Hyper-V - Life of Interrupt: Part 1
In this series of posts, I am going to talk about interrupt handling in a virtualized environment (specifically Hyper-V). This discussion would also include interrupt handling on systems that have IOMMU based interrupt remapping support. Interrupt remapping is required in Hyper-V for supporting SR-IOV enabled devices and device assignment to virtual machines.
The series is mostly written from software perspective and hardware details are only provided where necessary for understanding of the concepts. The series is focused on x86/x64 based architectures though the concepts described here can be applied to other architectures.

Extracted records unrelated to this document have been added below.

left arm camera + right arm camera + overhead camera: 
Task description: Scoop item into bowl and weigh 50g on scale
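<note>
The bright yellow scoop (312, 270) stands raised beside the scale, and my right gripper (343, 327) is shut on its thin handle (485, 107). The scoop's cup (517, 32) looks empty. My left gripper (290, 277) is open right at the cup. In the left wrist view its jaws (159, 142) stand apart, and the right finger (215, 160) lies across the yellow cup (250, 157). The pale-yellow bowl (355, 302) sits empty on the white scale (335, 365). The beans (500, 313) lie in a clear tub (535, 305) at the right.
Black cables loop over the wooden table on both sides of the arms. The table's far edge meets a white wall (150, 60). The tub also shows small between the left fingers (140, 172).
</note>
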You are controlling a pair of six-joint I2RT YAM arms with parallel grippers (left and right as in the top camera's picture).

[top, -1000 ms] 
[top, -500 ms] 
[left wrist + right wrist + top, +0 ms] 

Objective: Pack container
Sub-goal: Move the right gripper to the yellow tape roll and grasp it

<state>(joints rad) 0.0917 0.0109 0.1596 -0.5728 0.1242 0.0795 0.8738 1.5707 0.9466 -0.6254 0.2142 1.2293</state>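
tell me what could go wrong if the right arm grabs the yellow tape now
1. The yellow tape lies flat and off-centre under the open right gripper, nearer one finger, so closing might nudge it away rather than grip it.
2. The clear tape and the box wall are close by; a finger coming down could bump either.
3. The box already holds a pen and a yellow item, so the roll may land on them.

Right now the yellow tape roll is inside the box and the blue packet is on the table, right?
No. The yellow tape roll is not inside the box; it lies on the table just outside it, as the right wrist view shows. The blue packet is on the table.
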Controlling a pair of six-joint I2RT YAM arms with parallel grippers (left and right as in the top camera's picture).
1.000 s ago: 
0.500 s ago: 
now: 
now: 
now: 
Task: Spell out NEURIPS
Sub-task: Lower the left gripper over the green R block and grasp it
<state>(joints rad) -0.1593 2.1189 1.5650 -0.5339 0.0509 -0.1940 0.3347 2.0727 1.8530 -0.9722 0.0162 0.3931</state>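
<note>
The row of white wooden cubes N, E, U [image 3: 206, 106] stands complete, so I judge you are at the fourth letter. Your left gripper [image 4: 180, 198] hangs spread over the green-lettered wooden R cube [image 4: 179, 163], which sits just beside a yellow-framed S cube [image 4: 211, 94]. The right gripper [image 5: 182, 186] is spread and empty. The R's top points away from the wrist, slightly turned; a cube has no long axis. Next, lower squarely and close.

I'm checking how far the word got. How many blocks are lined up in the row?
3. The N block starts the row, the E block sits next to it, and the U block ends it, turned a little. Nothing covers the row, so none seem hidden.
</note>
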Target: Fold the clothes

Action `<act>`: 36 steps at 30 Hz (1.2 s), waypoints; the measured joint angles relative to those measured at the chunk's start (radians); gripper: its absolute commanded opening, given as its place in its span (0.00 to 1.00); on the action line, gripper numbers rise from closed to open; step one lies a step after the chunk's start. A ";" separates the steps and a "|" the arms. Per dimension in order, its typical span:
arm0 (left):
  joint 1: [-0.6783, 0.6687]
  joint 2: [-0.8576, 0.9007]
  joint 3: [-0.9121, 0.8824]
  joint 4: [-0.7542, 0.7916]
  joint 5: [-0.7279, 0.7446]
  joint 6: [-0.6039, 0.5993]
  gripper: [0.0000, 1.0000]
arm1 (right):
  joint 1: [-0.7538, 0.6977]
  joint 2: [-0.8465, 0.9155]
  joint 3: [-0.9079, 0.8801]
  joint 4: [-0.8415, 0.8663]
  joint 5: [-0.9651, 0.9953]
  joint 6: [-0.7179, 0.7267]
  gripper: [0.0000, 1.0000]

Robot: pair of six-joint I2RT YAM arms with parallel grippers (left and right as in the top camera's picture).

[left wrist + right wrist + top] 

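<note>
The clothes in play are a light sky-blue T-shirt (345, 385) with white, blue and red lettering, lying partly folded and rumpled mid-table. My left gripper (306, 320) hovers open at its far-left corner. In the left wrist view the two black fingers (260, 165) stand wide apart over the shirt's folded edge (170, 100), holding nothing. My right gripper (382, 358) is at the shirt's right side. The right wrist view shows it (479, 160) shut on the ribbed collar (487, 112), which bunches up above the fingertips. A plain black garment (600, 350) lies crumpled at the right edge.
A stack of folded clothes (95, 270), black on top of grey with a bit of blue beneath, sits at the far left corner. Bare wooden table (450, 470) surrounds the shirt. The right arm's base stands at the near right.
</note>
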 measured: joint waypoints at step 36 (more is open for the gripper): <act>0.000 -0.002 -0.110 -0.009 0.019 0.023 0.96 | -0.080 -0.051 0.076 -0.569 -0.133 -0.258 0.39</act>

Interrupts are signals sent to the processor to indicate a condition that requires immediate attention. An interrupt may cause processor to interrupt its current instruction stream and switch to a different instruction stream. Interrupts typically have priority associated with them and only an interrupt with priority higher than the currently executing instruction stream can interrupt the processor. A lower priority interrupt may remain pending until the processor is done executing higher priority code. An interrupt is typically handled via special subroutines called interrupt handlers or interrupt service routines (ISRs). ISRs typically run for a short duration, doing the minimal work required handle the interrupting condition and return to the next pending instruction stream. In many cases, ISRs queue work to be executed at a later point of time at a lower priority level to ensure that the lower priority interrupts are not disabled for a long duration.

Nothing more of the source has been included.